Darüber hinaus bezeichnete der Bundesverkehrsminister den Nord-Ostsee-Kanal als negatives Beispiel für eine verfehlte Investitionspolitik bei der Verkehrsinfrastruktur. Dies könne nicht innerhalb kurzer Zeit behoben werden. Er selbst habe seit Jahren vor dem Kollaps auf deutschen Wasserstraßen gewarnt. Inwieweit Ramsauer eigene Verfehlungen meinte, ließ er offen. Immerhin kündigte er am Donnerstag an, eine Sondereinsatzgruppe für den Nord-Ostsee-Kanal schaffen zu wollen, damit sich ein derartiger Kollaps nicht wiederhole. Sie soll sofort einsatzbereit sein, wenn weitere Reparaturen nötig seien. Der Wasser- und Schifffahrtsverwaltung sollen dafür elf zusätzliche Stellen bereitgestellt werden. Er sagte auch, dass die Gesamtkosten für den Ausbau des Kanals "letztendlich weit über eine Milliarde Euro" betragen werden.

Hamburgs Bürgermeister Olaf Scholz (SPD) sprach die Sperrung des Kanals am Mittwoch auf dem Parlamentarischen Abend der Hafen Hamburg Marketing in Berlin an, zu dem auch Ramsauer gekommen war. "Die bittere Wahrheit ist, dass Wiederholungen der augenblicklichen Situation drohen, denn der Nord-Ostsee-Kanal ist den Anforderungen derzeit strukturell nicht gewachsen", sagte Scholz und sprach Ramsauer dann direkt an. "Das darf nicht so bleiben und ich begrüße sehr Ihre Aussage, Herr Minister, dass Sie ein Treffen aller Anlieger und Beteiligten schnell zustande bringen werden." Der Kanal müsse genauso an die höher werdenden Anforderungen der Schifffahrt angepasst werden wie die Elbe.
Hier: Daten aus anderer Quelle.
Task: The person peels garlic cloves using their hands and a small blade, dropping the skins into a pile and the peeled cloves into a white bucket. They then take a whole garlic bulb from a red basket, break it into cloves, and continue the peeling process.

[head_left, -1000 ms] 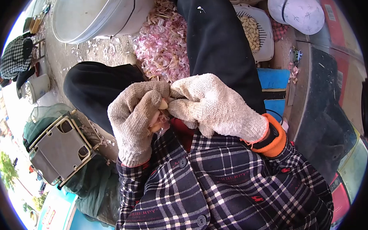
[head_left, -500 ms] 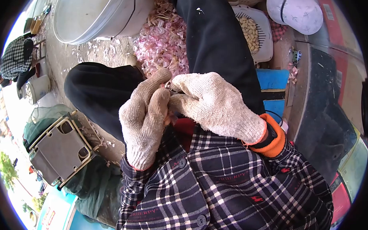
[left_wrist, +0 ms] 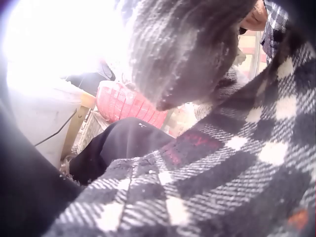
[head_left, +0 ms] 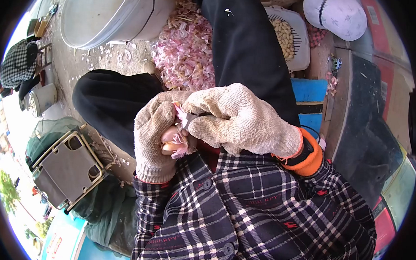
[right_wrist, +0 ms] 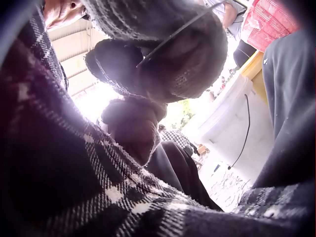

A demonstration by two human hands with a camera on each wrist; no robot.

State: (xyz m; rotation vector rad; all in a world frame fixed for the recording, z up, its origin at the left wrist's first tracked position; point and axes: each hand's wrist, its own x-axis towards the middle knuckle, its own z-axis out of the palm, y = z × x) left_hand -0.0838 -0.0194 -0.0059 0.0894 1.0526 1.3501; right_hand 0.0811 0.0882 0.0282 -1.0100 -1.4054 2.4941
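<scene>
My left hand (head_left: 149, 134), in a knitted work glove, grips a garlic bulb (head_left: 169, 134) with pinkish torn skin hanging off it. Close against it, the gloved right hand (head_left: 244, 122) pinches a small grey blade (head_left: 189, 119) between thumb and forefinger; its handle is hidden in the palm. A flap of pink garlic skin (head_left: 180, 115) stands up right at the blade. Both hands are above my lap, in front of the plaid jacket (head_left: 206, 212). The left wrist view shows mostly the back-lit glove (left_wrist: 182, 54), with the garlic hidden.
On the ground ahead lies a heap of pink garlic skins (head_left: 185, 57), beside a large white bucket (head_left: 89, 24). A white basket (head_left: 301, 49) with peeled cloves (head_left: 282, 38) stands beyond my right leg. At left are a folding chair (head_left: 69, 169) and another person (head_left: 18, 65).
The left hand turned outward between half a second ago and now, bringing the garlic and its torn skin into view. The right hand stays close beside it, now with its grey blade showing.
</scene>
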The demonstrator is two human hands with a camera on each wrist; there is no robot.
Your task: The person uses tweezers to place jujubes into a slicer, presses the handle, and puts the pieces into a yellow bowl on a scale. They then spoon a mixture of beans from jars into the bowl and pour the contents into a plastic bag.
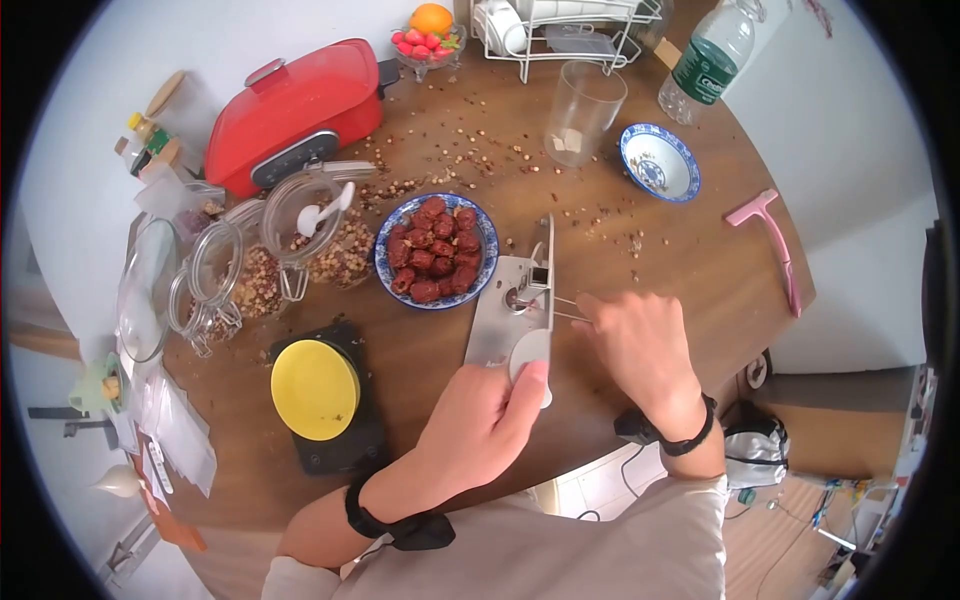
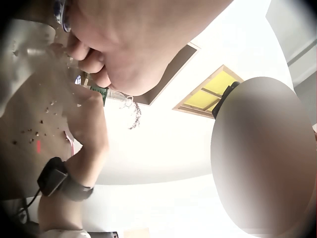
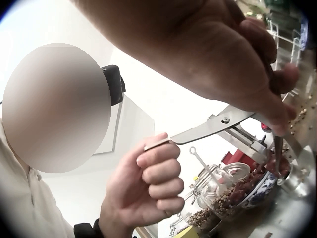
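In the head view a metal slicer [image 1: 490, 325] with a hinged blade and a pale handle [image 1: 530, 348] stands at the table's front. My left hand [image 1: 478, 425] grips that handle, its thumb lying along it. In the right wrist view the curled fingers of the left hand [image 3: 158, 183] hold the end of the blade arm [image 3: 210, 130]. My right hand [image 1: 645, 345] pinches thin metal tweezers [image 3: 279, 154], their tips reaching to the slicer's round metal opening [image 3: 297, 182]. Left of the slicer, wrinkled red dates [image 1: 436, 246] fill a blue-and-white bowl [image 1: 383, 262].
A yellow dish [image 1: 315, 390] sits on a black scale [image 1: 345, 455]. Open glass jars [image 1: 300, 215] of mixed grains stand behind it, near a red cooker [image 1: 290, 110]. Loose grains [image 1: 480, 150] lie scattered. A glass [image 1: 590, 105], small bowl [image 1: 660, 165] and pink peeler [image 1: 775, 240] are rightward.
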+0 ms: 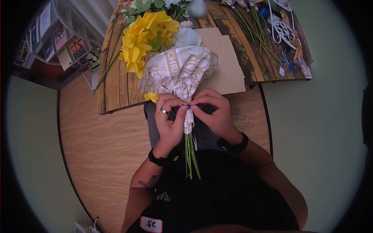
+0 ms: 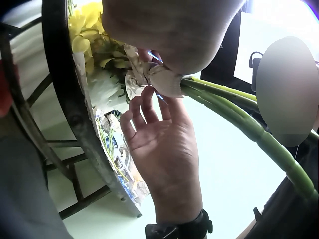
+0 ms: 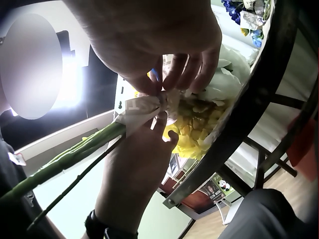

Schließlich sagte Scholz mahnend: "An der Komplettsanierung der beiden fast hundert Jahre alten großen Schleusen in Brunsbüttel führt kein Weg vorbei."

Verkehrsminister Peter Ramsauer sagte in seiner Rede zu, "Notreparaturen im höchstmöglichen Tempo vorzunehmen". Er versicherte, die Ausschreibung der Hauptbaumaßnahmen unverzüglich zu veröffentlichen, nachdem der Haushaltsausschuss noch am selben Abend grünes Licht für die zusätzlichen 75 Millionen Euro gegeben habe.

Der Nord-Ostsee-Kanal ist mit einer Passage von rund 42.000 Schiffen jährlich die meistbefahrene künstliche Wasserstraße der Welt. Nach Angaben der Wasser- und Schifffahrtsdirektion Nord bewegen im Durchschnitt 95 Schiffe täglich knapp 300.000 Tonnen Ladung durch den Kanal. Zum Vergleich: Um dies zu transportieren, wären auf der Straße bis zu 15.000 schwere Lastwagen notwendig.